### EXERCISE BRIEF
Out of the material that follows, write out exactly the lines from the line with "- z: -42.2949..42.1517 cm" to the line with "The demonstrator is", both ends included, and no others.
=====
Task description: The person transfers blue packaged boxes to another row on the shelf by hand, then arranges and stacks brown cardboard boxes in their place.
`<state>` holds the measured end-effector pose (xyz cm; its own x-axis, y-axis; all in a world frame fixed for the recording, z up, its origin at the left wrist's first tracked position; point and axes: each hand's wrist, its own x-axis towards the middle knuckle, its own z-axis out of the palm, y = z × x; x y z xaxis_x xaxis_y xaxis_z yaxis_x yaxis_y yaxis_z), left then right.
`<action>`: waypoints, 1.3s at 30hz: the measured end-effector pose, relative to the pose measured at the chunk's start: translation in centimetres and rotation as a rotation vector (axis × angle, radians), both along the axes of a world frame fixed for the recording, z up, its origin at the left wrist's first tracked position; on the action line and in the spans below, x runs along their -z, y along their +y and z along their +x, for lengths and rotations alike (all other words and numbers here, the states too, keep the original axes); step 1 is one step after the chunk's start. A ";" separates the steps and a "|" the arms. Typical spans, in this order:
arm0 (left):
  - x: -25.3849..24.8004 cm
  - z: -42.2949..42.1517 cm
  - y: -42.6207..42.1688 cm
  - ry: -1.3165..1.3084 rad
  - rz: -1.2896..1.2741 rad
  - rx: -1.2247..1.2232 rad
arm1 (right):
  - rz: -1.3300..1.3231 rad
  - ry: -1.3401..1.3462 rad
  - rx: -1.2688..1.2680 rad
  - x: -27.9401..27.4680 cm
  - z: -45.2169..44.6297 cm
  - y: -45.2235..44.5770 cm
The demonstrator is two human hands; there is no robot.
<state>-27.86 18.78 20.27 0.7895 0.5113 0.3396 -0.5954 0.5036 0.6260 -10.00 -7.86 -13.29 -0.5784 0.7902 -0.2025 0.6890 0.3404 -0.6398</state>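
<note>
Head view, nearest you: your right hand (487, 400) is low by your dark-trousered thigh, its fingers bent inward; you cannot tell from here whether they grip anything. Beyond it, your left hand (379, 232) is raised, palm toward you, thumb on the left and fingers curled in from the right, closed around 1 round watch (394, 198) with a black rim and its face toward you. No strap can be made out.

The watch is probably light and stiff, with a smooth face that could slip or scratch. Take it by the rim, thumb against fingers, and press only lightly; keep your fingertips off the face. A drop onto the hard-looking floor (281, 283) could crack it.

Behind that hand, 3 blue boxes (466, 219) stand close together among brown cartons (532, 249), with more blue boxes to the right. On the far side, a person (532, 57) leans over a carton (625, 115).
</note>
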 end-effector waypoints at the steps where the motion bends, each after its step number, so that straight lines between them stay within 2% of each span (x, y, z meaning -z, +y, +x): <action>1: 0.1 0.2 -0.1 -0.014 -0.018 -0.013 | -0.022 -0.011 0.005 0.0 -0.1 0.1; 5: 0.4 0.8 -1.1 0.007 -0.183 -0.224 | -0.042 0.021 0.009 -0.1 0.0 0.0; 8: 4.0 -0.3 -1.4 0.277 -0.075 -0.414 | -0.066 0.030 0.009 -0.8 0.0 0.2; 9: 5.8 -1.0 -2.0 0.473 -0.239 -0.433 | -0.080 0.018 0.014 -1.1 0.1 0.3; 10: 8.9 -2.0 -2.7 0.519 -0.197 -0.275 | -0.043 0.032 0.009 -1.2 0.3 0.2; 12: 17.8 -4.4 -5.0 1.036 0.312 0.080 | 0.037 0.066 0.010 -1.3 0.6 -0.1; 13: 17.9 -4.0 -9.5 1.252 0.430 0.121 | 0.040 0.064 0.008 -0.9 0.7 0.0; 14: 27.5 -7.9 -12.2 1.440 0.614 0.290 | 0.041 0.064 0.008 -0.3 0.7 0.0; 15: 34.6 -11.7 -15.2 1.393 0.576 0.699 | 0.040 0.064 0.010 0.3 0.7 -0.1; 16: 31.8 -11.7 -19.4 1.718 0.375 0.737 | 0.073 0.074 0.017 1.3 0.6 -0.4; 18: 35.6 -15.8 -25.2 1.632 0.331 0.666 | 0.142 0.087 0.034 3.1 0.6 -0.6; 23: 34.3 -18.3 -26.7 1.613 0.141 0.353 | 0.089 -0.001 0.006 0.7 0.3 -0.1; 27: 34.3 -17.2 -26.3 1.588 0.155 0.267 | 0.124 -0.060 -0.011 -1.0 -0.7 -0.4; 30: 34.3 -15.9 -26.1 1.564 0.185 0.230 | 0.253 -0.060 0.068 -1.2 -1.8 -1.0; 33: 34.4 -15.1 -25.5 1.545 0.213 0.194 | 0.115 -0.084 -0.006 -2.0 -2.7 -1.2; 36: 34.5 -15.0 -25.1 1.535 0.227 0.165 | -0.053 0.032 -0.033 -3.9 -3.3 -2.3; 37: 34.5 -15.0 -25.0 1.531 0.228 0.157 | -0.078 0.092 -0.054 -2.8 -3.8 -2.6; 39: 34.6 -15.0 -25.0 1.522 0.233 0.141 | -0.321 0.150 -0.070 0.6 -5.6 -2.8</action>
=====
### SOLUTION BELOW
  - z: -42.2949..42.1517 cm
  - y: -42.6207..42.1688 cm
  - ry: -1.3165..1.3084 rad
  - rz: -1.2896..1.2741 rad
  - rx: -1.2247..1.2232 rad
arm1 (right):
  - rz: -1.3300..1.3231 rad
  - ry: -1.3401..1.3462 rad
  - rx: -1.2688..1.2680 rad
  - x: -27.9401..27.4680 cm
  - z: -45.2169..44.6297 cm
  - y: -45.2235..44.5770 cm
The demonstrator is two human hands; there is no robot.

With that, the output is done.